Matimekush, an Innu community located over 1,100 km north of Montreal, has struggled with street dog overpopulation for years. Many animals there suffer from malnutrition, untreated injuries, parasites and other veterinary health challenges. The free veterinary clinic, conducted at the community’s request, was designed to help manage stray and roaming dog populations while fostering improved coexistence between residents and animals.

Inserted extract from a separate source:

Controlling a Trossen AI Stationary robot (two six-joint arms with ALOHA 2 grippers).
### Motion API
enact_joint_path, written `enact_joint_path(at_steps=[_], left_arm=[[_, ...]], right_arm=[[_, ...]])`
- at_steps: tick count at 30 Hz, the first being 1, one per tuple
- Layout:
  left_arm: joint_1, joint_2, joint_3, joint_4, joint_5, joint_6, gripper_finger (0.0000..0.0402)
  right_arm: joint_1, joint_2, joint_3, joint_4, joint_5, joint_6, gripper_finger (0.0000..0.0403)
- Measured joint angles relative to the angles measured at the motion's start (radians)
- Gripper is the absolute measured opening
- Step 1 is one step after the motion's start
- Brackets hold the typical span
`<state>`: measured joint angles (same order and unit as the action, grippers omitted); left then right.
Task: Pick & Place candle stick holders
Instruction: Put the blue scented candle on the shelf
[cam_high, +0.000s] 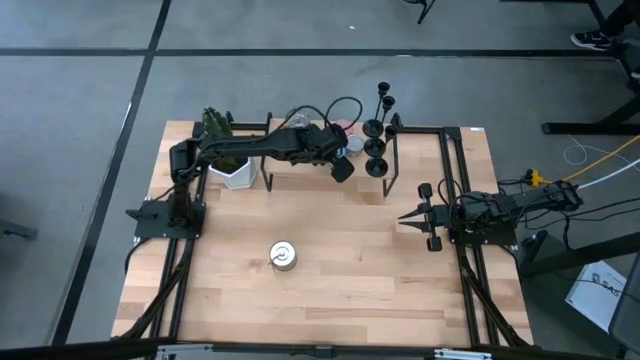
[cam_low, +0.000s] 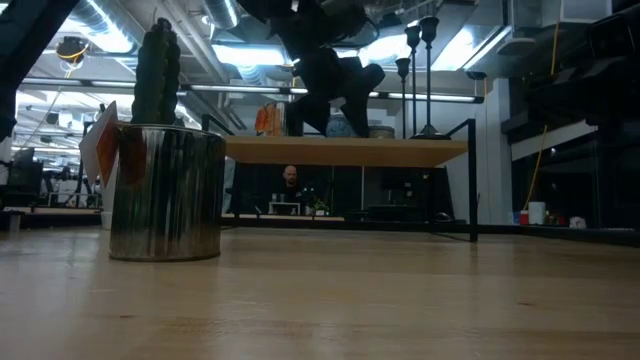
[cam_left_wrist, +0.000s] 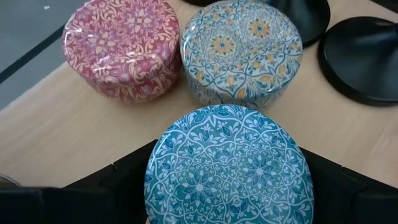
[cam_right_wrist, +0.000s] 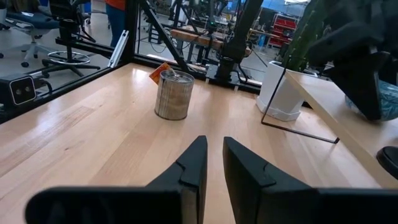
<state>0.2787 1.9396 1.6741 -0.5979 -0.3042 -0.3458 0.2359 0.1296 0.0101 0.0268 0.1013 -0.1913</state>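
The teal patterned tin (cam_left_wrist: 229, 168) sits nearest, between the wide-spread fingers of the left hand (cam_high: 343, 166), which looks to be gripping it on the raised shelf (cam_high: 420, 150). The candle stick holders (cam_high: 377, 130) stand just beside that tin, untouched, so the picking step seems not begun; the next move calls for freeing this hand and reaching for a stem. The right hand (cam_right_wrist: 211, 163), well apart from the tin over the counter (cam_high: 340, 290), waits nearly closed and empty

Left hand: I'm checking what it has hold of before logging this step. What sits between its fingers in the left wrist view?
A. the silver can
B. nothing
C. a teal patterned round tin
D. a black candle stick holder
C: the left hand has its dark fingers on either side of the teal patterned tin, while the black candle stick holders stand apart beyond it.
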Motion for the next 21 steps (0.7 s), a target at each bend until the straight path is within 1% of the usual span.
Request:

Ewa Demianowicz, senior campaign manager for HSI/Canada, stated: “Helping Matimekush humanely manage its stray and wandering dog population is our primary goal, as this community is very isolated and has been struggling with animal welfare issues. Since December, every week, dogs have been flown out of the community because of urgent and serious health issues. Our operation, which focused on spaying, neutering and vaccination, will help reduce animal suffering in the long term.”
Dr. Daphnée Veilleux-Lemieux, President – Chiots Nordiques, added: “We started our mission eight years ago in Matimekush and we were excited to be back in this community where the need for veterinary services is crucial. Our team of volunteers did an amazing job at caring for hundreds of dogs over the last four days and working hard to sterilize and vaccinate 133 animals. This clinic will have tremendous impact on the welfare of the animals and people of Matimekush for years to come.”
Remote indigenous communities in Canada commonly lack access to veterinary services, leading to overpopulation of stray and roaming dogs. HSI/Canada works with Chiots Nordiques in remote communities in Quebec to provide mass sterilization, vaccination and emergency veterinary services for such animals. Since 2013, the groups have treated over 1,000 dogs in First Nation communities.